In short, this report has proven the presence of homophily for impromptu group work in an Intro Chemistry course. The results for long-term, semester long project groups is less conclusive—results are not significant, though it is unclear whether this is due to increased accessibility in statistics courses or if it was due to the professor selecting group assignments for some people. Without access to information on who the professor personally chose to put together and who selected to work with one another, I am unable to make conclusive remarks about the lack of significant homophily. It is important to point out, however, that the participation results for the introductory statistics course were also not necessarily favoring unmarked individuals. This suggests that it is possible that the Intro Statistics classes at Reed may be more accessible to those of marked gender, in terms of class participation and collaborating with those of differing gender marked status. However, with the present data we are not able to further investigate these ponderings. The results across both classes are reaffirmed by network visualizations, which shows how and if homophily takes form in the group work networks. Additionally, later in the semester by a couple days, less individuals coded as unmarked for their gender came to chemistry lecture for the second designated work day. This, combined with the smaller groups formed, led to higher levels of homophily on September 20th than the 15th.

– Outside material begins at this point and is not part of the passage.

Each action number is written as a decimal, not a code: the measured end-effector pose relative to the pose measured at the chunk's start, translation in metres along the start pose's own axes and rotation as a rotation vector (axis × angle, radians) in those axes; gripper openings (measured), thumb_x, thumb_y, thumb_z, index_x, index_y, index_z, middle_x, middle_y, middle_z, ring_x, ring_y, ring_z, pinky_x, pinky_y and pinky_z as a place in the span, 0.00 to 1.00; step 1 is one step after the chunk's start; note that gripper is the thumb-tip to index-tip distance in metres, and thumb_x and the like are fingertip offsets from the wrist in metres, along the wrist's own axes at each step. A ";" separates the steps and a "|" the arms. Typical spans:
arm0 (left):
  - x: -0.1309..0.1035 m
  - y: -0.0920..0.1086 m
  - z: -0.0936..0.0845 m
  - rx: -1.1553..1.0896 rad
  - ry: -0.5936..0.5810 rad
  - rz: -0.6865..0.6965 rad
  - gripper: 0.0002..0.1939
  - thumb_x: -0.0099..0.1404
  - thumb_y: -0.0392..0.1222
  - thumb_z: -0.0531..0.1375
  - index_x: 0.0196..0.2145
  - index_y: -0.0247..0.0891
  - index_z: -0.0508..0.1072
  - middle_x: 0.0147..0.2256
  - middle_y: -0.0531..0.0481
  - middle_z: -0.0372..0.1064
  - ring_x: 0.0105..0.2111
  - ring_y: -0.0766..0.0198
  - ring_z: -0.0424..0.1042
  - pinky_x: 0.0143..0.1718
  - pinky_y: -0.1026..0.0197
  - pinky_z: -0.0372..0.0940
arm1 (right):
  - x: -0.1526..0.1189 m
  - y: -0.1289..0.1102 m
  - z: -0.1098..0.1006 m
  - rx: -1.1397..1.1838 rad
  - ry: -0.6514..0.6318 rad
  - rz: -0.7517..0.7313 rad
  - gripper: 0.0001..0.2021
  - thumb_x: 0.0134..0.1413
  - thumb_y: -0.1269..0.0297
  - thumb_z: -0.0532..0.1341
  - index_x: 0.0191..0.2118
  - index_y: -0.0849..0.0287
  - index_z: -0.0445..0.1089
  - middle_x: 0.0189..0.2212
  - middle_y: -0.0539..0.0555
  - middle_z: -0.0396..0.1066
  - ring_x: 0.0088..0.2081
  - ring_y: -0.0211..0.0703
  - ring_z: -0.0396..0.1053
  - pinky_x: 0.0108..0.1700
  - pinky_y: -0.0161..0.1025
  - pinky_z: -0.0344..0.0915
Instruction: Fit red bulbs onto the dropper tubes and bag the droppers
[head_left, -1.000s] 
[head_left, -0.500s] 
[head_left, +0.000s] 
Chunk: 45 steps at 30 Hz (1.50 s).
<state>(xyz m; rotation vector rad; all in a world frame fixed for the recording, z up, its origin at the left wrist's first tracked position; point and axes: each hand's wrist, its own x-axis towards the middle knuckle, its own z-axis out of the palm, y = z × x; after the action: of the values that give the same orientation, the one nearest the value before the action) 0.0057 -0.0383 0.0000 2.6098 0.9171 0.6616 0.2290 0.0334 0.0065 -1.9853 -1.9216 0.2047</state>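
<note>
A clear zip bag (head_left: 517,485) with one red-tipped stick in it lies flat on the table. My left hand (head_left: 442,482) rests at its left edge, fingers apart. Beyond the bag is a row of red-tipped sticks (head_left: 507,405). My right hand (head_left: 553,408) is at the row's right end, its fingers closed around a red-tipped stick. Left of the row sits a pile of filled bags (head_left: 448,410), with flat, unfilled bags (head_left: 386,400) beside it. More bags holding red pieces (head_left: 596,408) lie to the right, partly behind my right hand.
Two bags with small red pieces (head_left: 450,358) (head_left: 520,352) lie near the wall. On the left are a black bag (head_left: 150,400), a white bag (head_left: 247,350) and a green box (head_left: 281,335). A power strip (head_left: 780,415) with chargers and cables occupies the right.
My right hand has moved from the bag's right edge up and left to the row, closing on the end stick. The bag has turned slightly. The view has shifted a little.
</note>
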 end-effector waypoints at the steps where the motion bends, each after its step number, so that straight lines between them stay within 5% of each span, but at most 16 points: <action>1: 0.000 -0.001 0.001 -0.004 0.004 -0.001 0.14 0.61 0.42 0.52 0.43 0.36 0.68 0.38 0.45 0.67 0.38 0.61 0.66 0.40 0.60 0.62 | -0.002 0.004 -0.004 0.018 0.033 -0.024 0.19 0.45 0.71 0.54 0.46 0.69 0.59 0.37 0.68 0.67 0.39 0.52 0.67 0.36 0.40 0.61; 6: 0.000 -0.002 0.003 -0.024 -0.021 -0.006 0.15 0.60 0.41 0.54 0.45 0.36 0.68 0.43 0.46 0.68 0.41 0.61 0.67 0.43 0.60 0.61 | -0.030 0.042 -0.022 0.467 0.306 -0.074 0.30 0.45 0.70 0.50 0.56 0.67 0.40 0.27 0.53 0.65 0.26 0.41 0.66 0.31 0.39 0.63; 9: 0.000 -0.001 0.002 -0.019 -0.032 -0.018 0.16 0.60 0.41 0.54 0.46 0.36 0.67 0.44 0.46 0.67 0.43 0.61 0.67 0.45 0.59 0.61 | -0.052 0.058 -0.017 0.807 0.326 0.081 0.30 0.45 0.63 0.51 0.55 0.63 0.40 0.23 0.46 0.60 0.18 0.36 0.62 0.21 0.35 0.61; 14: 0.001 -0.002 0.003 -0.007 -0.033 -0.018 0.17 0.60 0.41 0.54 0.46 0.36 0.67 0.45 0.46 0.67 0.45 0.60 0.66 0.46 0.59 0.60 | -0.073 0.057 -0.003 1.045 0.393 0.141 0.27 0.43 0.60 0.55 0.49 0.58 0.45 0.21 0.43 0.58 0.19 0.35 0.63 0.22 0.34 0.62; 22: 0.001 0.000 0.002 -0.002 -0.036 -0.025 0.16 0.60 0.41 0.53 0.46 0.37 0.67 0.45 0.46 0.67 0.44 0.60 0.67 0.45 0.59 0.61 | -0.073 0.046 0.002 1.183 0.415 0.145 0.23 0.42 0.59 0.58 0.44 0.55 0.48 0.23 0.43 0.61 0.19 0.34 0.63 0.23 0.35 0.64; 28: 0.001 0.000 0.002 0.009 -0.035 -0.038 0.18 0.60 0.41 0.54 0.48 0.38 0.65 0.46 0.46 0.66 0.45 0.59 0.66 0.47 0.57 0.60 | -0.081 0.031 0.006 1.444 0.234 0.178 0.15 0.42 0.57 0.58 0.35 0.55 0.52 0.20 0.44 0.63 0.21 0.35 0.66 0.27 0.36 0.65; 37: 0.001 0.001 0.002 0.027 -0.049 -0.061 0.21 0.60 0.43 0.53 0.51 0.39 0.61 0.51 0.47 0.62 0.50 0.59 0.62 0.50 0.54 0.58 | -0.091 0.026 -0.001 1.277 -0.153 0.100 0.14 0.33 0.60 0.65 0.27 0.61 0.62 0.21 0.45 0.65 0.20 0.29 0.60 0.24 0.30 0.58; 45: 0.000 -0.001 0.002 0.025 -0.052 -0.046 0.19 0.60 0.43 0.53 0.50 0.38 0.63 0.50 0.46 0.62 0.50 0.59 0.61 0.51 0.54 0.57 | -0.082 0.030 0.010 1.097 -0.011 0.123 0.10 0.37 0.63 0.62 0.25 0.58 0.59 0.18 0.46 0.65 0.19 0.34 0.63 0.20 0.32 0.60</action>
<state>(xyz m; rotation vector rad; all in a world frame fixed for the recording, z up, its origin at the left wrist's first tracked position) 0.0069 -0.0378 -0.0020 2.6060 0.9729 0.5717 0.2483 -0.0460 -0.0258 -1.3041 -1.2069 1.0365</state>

Future research should further delve into what led to the significance of the difference between September 15th vs. 20th and its causes: do people of unmarked genders reject “work days” more, believing themselves successful enough without them? Does homophily systematically increase or decrease over time, as people are more comfortable with one another? Furthermore, other future research should investigate the impacts of homophily, testing to see whether its presence leads to lower scores overall in groups with more marked gender individuals, or other resource deficits. Additionally, seeking to answer what others factors cause homophily (socioeconomic status, race, ethnicity, etc.) would also be a fruitful line of research.